Ora accertare quanto successe quella sera


“Forse si è aperto uno spiraglio di luce: mi sembra che sia la prima volta che un militare di quelli presenti quella sera ha riferito la sua verità, che ora dovrà passare al vaglio dell’autorità giudiziaria, ma noi siamo al fianco dell’autorità giudiziaria, perché è ora che siano accertate tutte le cause e le dinamiche di quanto successe quella sera”: a pronunciare queste parole è Giovanni Nistri, comandante generale dell’Arma dei carabinieri, intervistato su Radio Capital da Massimo Giannini a proposito delle ultime novità sul caso della morte di Stefano Cucchi, il geometra romano deceduto nel 2009 una settimana dopo il suo arresto. “Quei carabinieri sono stati sospesi e nel momento in cui saranno accertate le responsabilità, l’Arma prenderà le decisioni che le competono”, fino alla “destituzione: non vogliamo guarderemo in faccia a nessuno”, ha detto ancora il comandante generale dell’Arma. Nistri ha però sottolineato che parlare di violenza di Stato è una sintesi giornalistica, “ma non si tratta di una violenza dello Stato ma di alcuni appartenenti dello Stato: lo Stato non può essere chiamato come responsabile della irresponsabilità di qualcuno”. Nistri si è detto pronto a incontrare nuovamente Ilaria Cucchi, la sorella di Stefano.

La svolta nel caso Cucchi a nove anni dalla morte del geometra romano

La svolta nel caso Cucchi è arrivata due giorni fa, quando durante un’udienza del processo è emerso che uno degli imputati per omicidio preterintenzionale – il carabiniere Francesco Tedesco ha accusato altri due militari di aver pestato il geometra romano.

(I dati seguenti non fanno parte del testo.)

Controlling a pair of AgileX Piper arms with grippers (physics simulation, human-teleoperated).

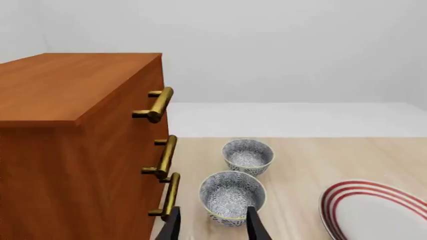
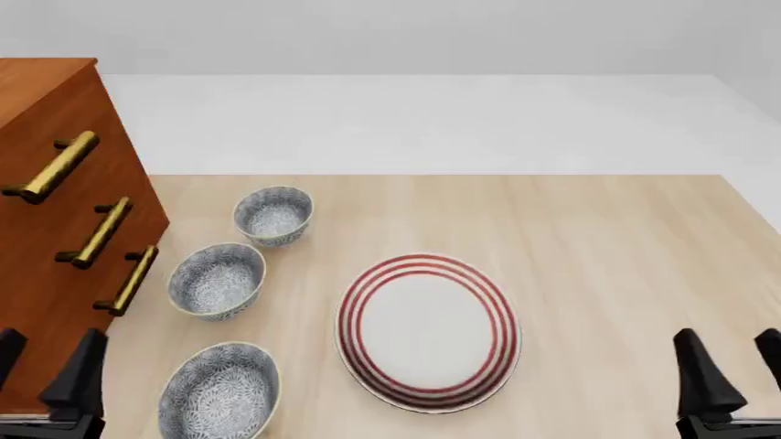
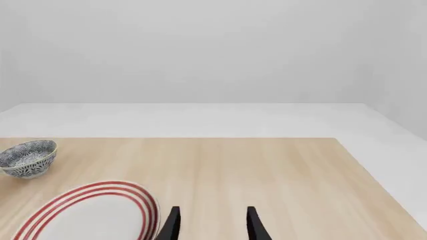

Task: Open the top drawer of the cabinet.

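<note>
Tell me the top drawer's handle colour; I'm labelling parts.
Brass-gold handle, clearest in the left wrist view.

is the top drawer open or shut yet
Shut. The top drawer sits flush with the two drawers below on the cabinet, no gap showing. Its handle is untouched; both claws are far from it.

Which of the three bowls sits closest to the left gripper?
The near bowl, at the table's front edge right beside the left gripper. The middle bowl and far bowl sit farther out along the cabinet.
</note>
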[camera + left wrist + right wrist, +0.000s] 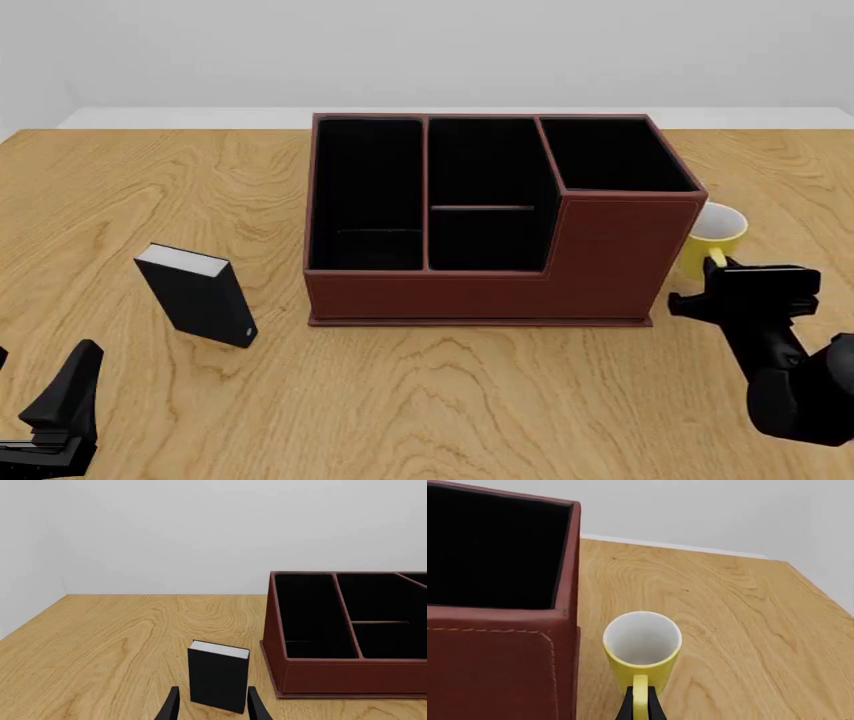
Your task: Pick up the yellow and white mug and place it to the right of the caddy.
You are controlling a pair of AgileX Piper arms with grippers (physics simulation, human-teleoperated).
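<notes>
The mug (642,647) stands upright on the table (441,400), just beside the right end wall of the caddy (494,270), next to the caddy's taller section. A narrow strip of bare wood separates mug and caddy wall in the right wrist view. Mug mouth faces up, white inside, yellow outer wall. Its handle (640,692) points back toward the right gripper (640,707), whose two fingers sit pressed against either side of the handle loop, clamped on it.

In the front view the mug (714,240) is partly hidden behind the caddy corner and the gripper body (747,290); its base is not visible there, so whether it rests fully on the wood is uncertain. To the right of the mug the tabletop runs open to the table's right edge.

A small black box with a white top (200,295) stands upright well to the left of the caddy, apart from it. The left gripper (212,707) sits near this box on the side away from the caddy's back wall, fingers spread, holding nothing.
</notes>
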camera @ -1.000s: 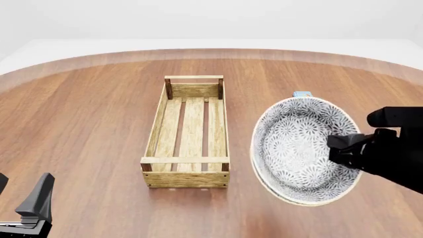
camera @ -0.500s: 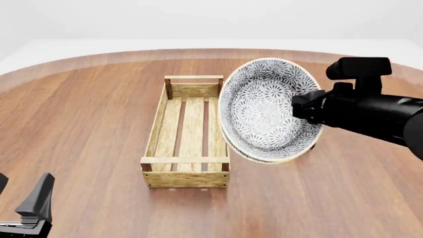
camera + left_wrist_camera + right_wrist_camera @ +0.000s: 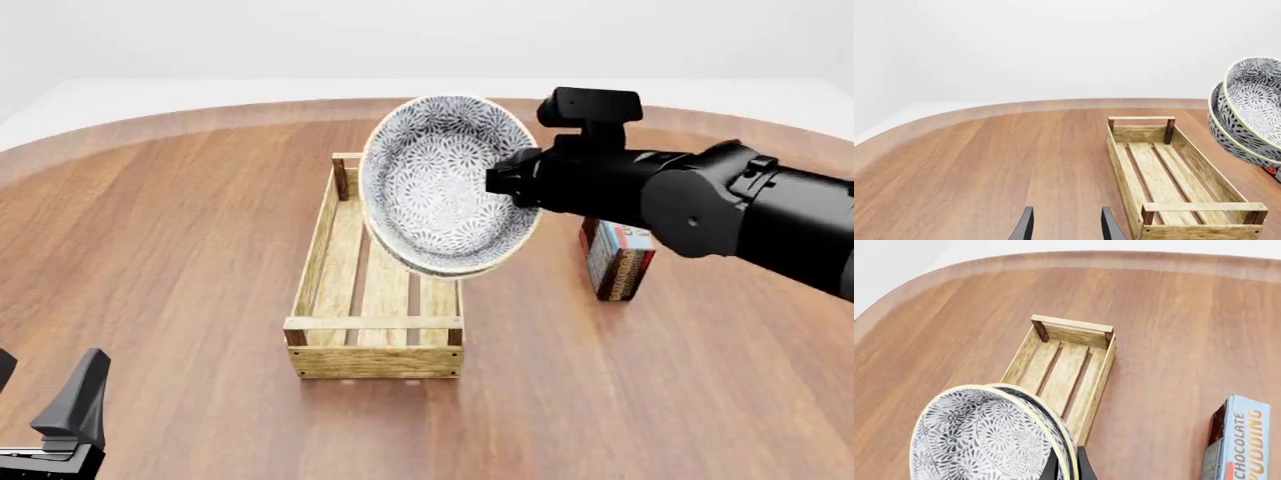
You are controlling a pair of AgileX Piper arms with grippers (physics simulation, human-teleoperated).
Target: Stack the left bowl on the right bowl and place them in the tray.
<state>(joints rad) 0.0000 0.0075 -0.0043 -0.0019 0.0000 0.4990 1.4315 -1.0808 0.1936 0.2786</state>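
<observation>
The right gripper (image 3: 497, 183) pinches the rim of two nested grey floral-patterned bowls (image 3: 441, 180), tilted above the long light-wood slatted tray (image 3: 378, 335) at 12 o'clock; they may slip. The left gripper (image 3: 1065, 226) waits unclenched.

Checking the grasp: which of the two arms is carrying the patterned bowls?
The right gripper, its jaws pinching the rim of the stacked grey floral bowls; the left gripper is open, holding nothing.
</observation>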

Tedesco verrà ascoltato entro gennaio in aula per ribadire davanti alla corte le accuse a Raffaele D’Alessandro e Alessio Di Bernardo, accuse fatte nove anni dopo la morte di Stefano Cucchi. È di ieri invece la notizia che ci sono anche altri carabinieri indagati nell’ambito degli accertamenti sui presunti atti falsificati seguiti alla morte di Cucchi. Si tratta di Francesco Di Sano, carabiniere della stazione di Tor Sapienza, e di Massimiliano Colombo, comandante della stessa caserma.